Yaklaşık 45 bin kişilik nüfusa sahip liman kenti Bar, eski çarşısında küçük tarihi dükkanlara ev sahipliği yaparken yüksek tepesinde kurulu eski şehir ve surlarıyla güzel bir manzaraya da sahip.
Dar sokaklarını renkli çiçeklerin süslediği eski kent, Arnavut kaldırımını andıran taş merdivenleriyle turistlerin en çok ilgisini çeken noktalar arasında yer alıyor.

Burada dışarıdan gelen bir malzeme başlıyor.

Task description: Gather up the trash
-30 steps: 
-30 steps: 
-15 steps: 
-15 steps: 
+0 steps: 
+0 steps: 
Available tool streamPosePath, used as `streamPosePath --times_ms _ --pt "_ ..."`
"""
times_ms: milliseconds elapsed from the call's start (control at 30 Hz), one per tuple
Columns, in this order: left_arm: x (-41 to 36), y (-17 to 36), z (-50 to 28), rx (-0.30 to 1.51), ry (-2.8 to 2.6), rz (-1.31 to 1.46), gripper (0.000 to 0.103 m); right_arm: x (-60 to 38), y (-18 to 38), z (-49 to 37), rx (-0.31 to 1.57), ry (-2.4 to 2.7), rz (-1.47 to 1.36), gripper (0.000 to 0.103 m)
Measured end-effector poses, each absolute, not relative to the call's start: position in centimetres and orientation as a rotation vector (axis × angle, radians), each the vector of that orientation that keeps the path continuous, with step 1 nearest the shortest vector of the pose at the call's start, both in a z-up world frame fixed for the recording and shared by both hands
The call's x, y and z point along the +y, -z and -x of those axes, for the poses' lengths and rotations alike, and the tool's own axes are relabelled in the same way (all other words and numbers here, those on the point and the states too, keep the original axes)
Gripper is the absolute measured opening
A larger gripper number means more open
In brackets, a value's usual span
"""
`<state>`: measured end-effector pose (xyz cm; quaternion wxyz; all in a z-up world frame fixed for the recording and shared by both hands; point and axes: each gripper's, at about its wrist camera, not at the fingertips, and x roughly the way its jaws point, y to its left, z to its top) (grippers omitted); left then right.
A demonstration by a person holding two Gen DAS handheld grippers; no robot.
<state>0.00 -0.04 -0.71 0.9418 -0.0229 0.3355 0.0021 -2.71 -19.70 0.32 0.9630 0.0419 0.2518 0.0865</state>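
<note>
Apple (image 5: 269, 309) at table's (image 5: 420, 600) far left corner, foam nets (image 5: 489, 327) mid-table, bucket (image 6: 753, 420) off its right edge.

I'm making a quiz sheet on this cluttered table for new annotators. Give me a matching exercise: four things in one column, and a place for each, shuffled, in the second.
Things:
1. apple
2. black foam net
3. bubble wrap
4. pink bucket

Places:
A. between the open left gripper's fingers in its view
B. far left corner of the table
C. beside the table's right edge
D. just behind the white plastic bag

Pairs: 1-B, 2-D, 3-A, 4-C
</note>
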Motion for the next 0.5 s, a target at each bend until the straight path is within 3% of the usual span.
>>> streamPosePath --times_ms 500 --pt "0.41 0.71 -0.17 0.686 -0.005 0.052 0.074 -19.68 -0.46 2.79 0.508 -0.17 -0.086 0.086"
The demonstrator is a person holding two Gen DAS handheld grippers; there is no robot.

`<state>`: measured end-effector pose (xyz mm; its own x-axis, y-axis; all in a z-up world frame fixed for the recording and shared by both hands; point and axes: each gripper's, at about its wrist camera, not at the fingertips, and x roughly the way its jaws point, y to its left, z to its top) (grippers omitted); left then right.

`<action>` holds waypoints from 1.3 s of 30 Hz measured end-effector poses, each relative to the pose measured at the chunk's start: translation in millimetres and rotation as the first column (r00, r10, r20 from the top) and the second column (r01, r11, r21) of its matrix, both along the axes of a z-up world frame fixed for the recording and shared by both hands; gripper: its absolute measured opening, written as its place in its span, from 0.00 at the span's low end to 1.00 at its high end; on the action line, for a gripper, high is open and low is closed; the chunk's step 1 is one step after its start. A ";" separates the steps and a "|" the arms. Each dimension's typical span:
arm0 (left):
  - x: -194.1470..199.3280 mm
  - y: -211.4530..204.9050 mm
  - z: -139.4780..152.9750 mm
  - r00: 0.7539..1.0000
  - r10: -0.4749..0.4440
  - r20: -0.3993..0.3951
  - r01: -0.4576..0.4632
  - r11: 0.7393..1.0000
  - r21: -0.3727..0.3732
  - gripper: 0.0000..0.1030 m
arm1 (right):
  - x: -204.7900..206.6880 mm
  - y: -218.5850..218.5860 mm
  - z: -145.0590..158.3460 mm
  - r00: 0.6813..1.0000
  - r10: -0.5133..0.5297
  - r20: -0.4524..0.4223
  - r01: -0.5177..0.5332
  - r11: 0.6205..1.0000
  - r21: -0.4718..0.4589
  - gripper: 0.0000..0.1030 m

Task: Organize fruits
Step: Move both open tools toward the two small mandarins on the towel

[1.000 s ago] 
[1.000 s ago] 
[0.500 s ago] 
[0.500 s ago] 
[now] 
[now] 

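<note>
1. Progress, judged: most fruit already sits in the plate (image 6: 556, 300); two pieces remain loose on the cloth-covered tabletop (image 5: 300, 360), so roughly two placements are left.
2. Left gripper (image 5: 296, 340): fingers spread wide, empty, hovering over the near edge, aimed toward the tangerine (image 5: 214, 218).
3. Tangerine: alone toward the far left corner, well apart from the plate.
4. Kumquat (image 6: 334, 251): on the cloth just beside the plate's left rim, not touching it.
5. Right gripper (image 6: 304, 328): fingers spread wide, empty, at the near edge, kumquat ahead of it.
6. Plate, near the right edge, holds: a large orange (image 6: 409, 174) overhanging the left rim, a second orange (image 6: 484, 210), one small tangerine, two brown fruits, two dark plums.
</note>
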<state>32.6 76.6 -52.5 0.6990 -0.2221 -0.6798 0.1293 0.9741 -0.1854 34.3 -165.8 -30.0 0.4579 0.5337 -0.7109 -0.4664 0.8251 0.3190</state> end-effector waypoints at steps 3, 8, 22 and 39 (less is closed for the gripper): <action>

Müslüman, Ortodoks ve Katoliklerin birlik içerisinde, mutlu ve huzurlu yaşadığı Bar, bölge ülkelerinde "örnek kent" olarak gösteriliyor.
Karadağ'da farklı dinin ve milletin en fazla yaşadığı şehirlerden biri
Karadağ İslam Birliği Bar Başimamı Muidin Milaimi, Ortodoks Kilisesi Bar Başpiskoposu Slobodan Zekovic ve Katolik Kilisesi Bar Başpiskopos Yardımcısı Don Keljmendi Spaci, AA muhabirine, kentteki huzur ve birliği anlattı.
Milaimi, "Bar, Karadağ'daki en çok farklı dinin ve milletin yaşadığı şehirlerden biri. Halkların, üç dinin bir arada yaşama geleneği devam etmekte." dedi.
Bu geleneğin, Müftü Murteza Karaduzovic (1865-1941) zamanında başladığını kaydeden Milaimi, "Müftü Karadzuzovic, Ortodoks ve Katolik Kilisesi'nin temsilcileriyle çok iyi anlaşır, her cuma kahve içip muhabbet etmek için Bar'daki eski çarşıya gelirmiş. Bu durum o kadar güzelmiş ki, bugün bile hala insanlar bunu anlatırlar." diye konuştu.
Milaimi, bu geleneğin kentte hala devam ettiğini belirterek tüm dini bayramlarda, farklı dinlerin liderlerinin bir araya geldiğini ve böyle bir şehirde yaşadığı için gurur duyduğunu söyledi.
"Müslüman ve Ortodoks kardeşlerimizle birlikte yaşamak gerçekten bir onur"
Bar kenti ve farklı din mensubu sakinlerinin yüzyıllardır birlik ve dostluk ruhunu koruduğunu vurgulayan Ortodoks Kilisesi Bar Başpiskoposu Zekovic de şu değerlendirmeyi yaptı:
"Bar, bu özelliğiyle sadece Karadağ'da değil tüm bölgede de biliniyor. Bu, büyük bir zenginlik, korunması gereken bir miras. Hem bize hem de bizden sonraki nesillere bu ortak yaşam zenginliğini korumak için büyük bir sorumluluk düşüyor."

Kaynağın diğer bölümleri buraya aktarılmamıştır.